La Universidad Nacional de Rosario (UNR) informó que su planta pública de alimentos, anunciada en 2021, entra en etapa de puesta en funcionamiento. Según estimaciones de la universidad, la planta podría producir 320 mil raciones alimentarias durante su primer año.
La Universidad Nacional de Rosario (UNR) dio un nuevo paso en su proyecto de planta pública de alimentos, presentado originalmente en 2021. La iniciativa entra ahora en etapa de puesta en funcionamiento luego de atravesar demoras vinculadas a la inflación, los cambios políticos y la crisis presupuestaria universitaria.
La nueva fase fue presentada oficialmente esta semana junto a Fundación Cargill y empresas privadas que aportaron financiamiento, equipamiento e infraestructura para completar la obra y comenzar la etapa operativa. Según estimaciones difundidas por la universidad, la planta podría producir durante su primer año el equivalente a unas 320 mil raciones alimentarias.
La Planta Pública de Alimentos fue anunciada por la UNR en marzo de 2021, en pleno contexto de pospandemia y crisis alimentaria. El objetivo central es desarrollar alimentos nutritivos destinados a sectores vulnerables de Rosario y la región, en articulación con organizaciones sociales, comedores y el municipio.
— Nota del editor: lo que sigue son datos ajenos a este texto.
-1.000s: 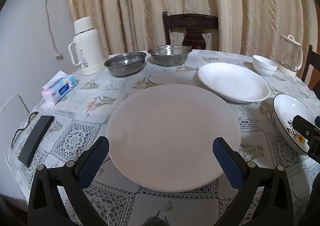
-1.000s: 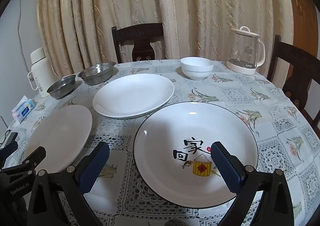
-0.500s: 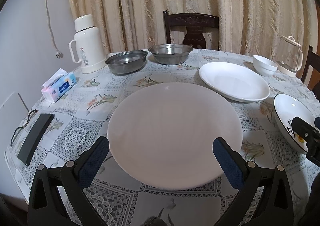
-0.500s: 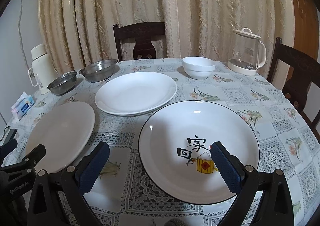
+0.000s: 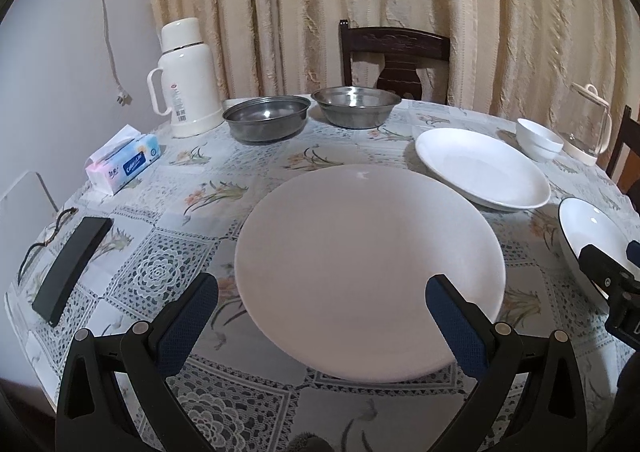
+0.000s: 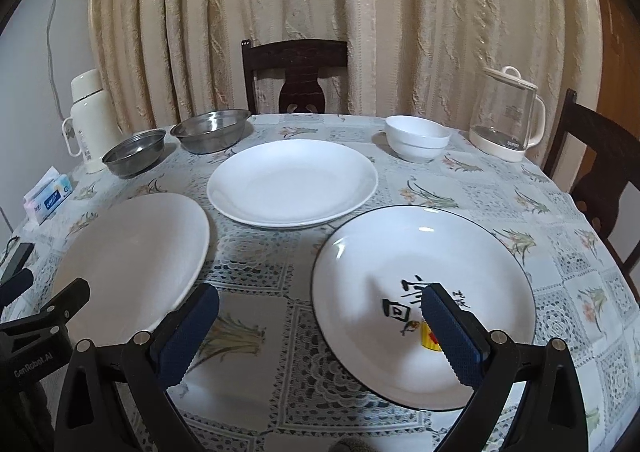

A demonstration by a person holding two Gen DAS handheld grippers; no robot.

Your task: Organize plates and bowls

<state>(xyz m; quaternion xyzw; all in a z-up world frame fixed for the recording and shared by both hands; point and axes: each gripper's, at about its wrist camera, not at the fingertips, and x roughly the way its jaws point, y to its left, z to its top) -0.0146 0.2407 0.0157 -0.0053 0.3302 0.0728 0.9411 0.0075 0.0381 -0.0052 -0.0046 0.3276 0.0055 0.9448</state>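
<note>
Both sets of jaws are spread wide with nothing in them. The left gripper hangs over the near edge of a plain matte white plate; the right gripper is off the left rim of the black-rimmed plate, which has Chinese characters and a small red-yellow picture printed on it. "GenRobot.AI" shows on the left gripper's body in the right view. Behind them on the table sit a glossy white plate, stacked white bowls, two steel bowls, a "SUPOR" glass kettle, a thermos, a tissue pack and a black remote.
</note>
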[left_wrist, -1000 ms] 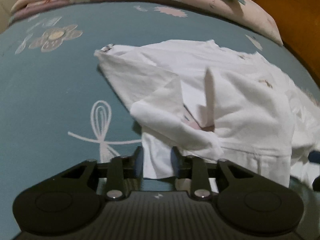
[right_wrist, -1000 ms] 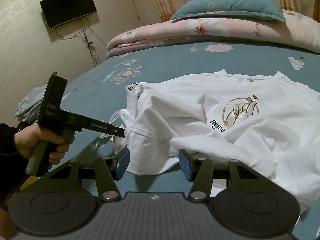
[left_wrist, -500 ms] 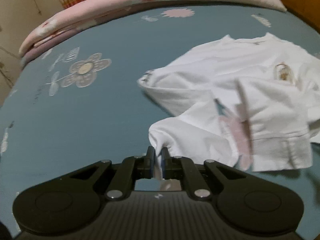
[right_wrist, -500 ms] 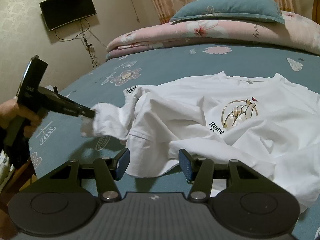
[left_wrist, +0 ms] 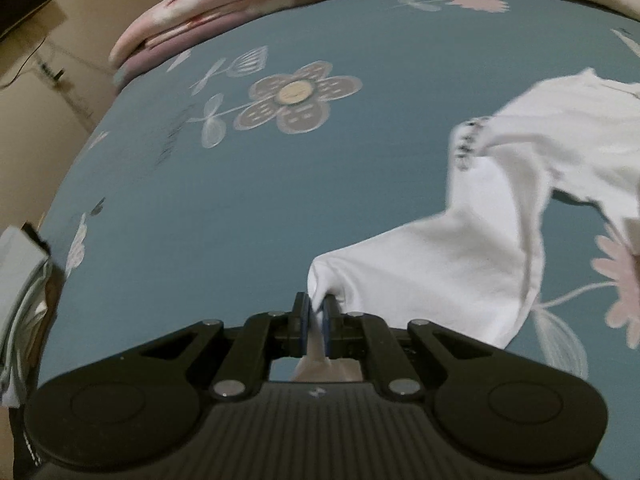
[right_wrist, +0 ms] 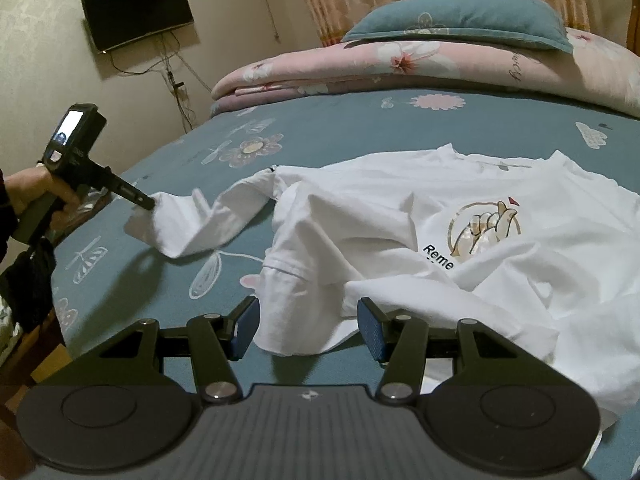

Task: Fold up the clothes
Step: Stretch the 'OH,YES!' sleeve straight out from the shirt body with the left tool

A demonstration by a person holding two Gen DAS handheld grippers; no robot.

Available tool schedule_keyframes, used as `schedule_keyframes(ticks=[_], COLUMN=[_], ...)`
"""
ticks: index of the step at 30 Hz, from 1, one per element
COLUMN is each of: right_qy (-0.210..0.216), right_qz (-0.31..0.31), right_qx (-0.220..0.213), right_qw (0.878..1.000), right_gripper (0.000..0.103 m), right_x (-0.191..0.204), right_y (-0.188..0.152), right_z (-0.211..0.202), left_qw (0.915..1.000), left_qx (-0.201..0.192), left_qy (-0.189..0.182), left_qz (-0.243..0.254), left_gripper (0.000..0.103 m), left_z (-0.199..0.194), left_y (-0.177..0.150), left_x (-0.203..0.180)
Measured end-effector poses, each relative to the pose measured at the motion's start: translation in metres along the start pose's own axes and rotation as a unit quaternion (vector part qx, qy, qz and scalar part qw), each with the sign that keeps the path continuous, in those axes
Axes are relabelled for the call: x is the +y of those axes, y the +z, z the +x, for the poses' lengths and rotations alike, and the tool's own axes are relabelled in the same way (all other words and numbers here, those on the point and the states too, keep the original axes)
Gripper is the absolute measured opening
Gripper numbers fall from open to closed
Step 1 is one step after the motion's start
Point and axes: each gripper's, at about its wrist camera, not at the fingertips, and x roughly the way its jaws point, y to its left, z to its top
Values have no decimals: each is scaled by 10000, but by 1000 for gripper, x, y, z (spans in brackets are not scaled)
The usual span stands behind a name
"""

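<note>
A white T-shirt (right_wrist: 420, 232) with a hand print and black lettering lies crumpled on the blue flowered bedsheet (right_wrist: 340, 128). My left gripper (left_wrist: 315, 316) is shut on the end of one sleeve (left_wrist: 420, 272), holding it stretched out to the left above the sheet. From the right wrist view that gripper (right_wrist: 146, 203) shows at the left, in a person's hand (right_wrist: 28, 188). My right gripper (right_wrist: 306, 326) hovers open over the shirt's near hem, blue pads apart and not pressing the cloth.
A folded pink floral quilt (right_wrist: 400, 68) and a teal pillow (right_wrist: 460, 16) lie at the head of the bed. A black screen (right_wrist: 138, 10) hangs on the wall. Grey clothes (left_wrist: 20, 288) are piled off the bed's left edge.
The left gripper closed on the sleeve end and pulled it out to the left, away from the shirt's body, lifting it. The right gripper stayed where it was.
</note>
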Motion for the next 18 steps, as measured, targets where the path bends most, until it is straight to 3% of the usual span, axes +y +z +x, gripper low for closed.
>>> schedule_keyframes(ticks=[6, 9, 18], right_qy=[-39, -80, -104], right_qz=[-10, 13, 62], right_qx=[32, 54, 14], right_qw=[10000, 10000, 9999], right_gripper=[59, 59, 59], right_x=[1, 0, -1], right_y=[-1, -2, -2], right_z=[5, 8, 8], left_qw=[9982, 9973, 9931], left_qx=[162, 99, -61], left_qy=[260, 518, 640], left_qz=[-508, -516, -977], left_gripper=[5, 5, 5], left_z=[19, 18, -1], left_y=[-7, -11, -6], left_x=[46, 58, 98])
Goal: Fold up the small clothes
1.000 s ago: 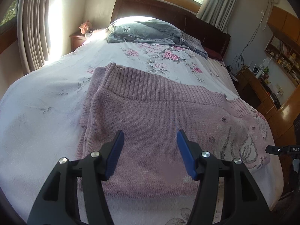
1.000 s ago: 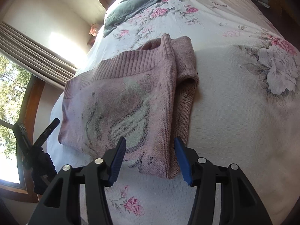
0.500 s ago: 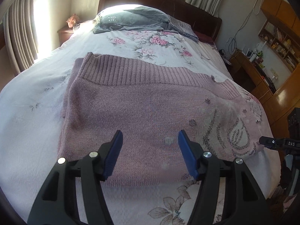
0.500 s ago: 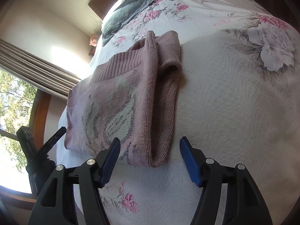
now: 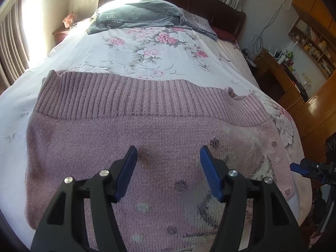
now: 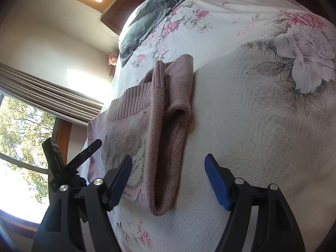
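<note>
Between both grippers' spread, empty fingers (image 5: pixel 128 168) lies the folded sweater (image 5: pixel 147 138).

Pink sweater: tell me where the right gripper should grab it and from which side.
Grip the near corner of the pink sweater, where its folded edge ends in a thick roll. Bring the right gripper straight forward; its open jaws already straddle that corner.

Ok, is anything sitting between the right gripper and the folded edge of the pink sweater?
Nothing visible is in the way. The right gripper is open, and the pink sweater shows in the gap between its fingers, on the floral bedspread. The grey clothes lie far off by the headboard.
</note>
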Available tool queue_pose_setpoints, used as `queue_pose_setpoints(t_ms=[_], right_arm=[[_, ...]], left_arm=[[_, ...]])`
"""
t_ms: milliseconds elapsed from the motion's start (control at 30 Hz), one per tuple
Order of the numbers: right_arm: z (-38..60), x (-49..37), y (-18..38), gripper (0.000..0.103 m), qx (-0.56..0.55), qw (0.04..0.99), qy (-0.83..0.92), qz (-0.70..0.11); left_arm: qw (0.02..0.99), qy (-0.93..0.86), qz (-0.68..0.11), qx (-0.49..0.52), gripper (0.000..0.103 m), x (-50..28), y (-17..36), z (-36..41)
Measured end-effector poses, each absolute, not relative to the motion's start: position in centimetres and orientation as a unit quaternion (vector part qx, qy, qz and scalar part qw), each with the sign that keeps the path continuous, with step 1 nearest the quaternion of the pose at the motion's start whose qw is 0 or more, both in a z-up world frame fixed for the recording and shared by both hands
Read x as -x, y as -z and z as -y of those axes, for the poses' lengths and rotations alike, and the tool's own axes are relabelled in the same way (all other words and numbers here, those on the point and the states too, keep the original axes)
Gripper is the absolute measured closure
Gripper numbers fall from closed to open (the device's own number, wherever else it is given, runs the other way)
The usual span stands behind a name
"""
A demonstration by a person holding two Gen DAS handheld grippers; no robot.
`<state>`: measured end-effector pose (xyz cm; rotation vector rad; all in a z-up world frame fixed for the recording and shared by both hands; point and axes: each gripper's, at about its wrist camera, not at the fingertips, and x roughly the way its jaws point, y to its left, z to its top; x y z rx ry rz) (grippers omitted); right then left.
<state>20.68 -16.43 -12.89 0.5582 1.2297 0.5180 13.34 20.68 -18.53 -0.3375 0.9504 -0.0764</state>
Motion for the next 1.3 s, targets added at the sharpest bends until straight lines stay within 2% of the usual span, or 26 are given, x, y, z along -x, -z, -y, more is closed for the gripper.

El proyecto contempla la elaboración de comidas deshidratadas de alto valor nutricional y fácil preparación, producidas dentro de un esquema de investigación y desarrollo universitario. La planta comenzó a construirse en el predio de Francia 754, donde antes funcionaba el comedor universitario del Área Salud.
Las obras comenzaron tras el anuncio original, pero la iniciativa atravesó distintos obstáculos durante los últimos años. El contexto inflacionario, el cambio de gobierno nacional y las dificultades presupuestarias que afectaron al sistema universitario ralentizaron el avance previsto. Con la infraestructura edilicia terminada, la UNR busca activar plenamente la planta a partir de nuevos acuerdos institucionales y aportes privados.
En esta etapa, el foco está puesto en la producción alimentaria, la innovación tecnológica, la investigación aplicada, la formación profesional y la articulación público-privada.
La iniciativa estará orientada a la producción de alimentos no perecederos bajo estándares de calidad e inocuidad alimentaria. Además de elaborar productos, la planta funcionará como espacio de capacitación, prácticas para estudiantes, desarrollo científico y transferencia tecnológica. El proyecto prevé la participación de distintas facultades, laboratorios y equipos interdisciplinarios de la universidad.
El diseño original contemplaba distintas fórmulas alimentarias desarrolladas por la UNR a base de lentejas, arroz, fideos, vegetales deshidratados, vitaminas, proteínas y minerales. Entre las recetas proyectadas aparecen guiso de lentejas, arroz primavera, wok de fideos y soufflé de verduras. La idea es producir alimentos de preparación sencilla y sin necesidad de cadena de frío, pensados para asistencia alimentaria comunitaria.
Uno de los aspectos centrales de esta nueva etapa es el esquema de financiamiento. Según informó la UNR, alrededor del 85% de la inversión total provino de aportes privados. Entre los actores principales aparece Cargill, cuya fundación colaboró con equipamiento, logística y apoyo económico. También participaron empresas vinculadas a ingeniería, energía y servicios industriales.
Durante la presentación oficial, el rector de la UNR, Franco Bartolacci, sostuvo que la planta representa una herramienta concreta para conectar conocimiento científico con necesidades sociales. «Hace mucho tiempo soñábamos con tener esta herramienta», afirmó.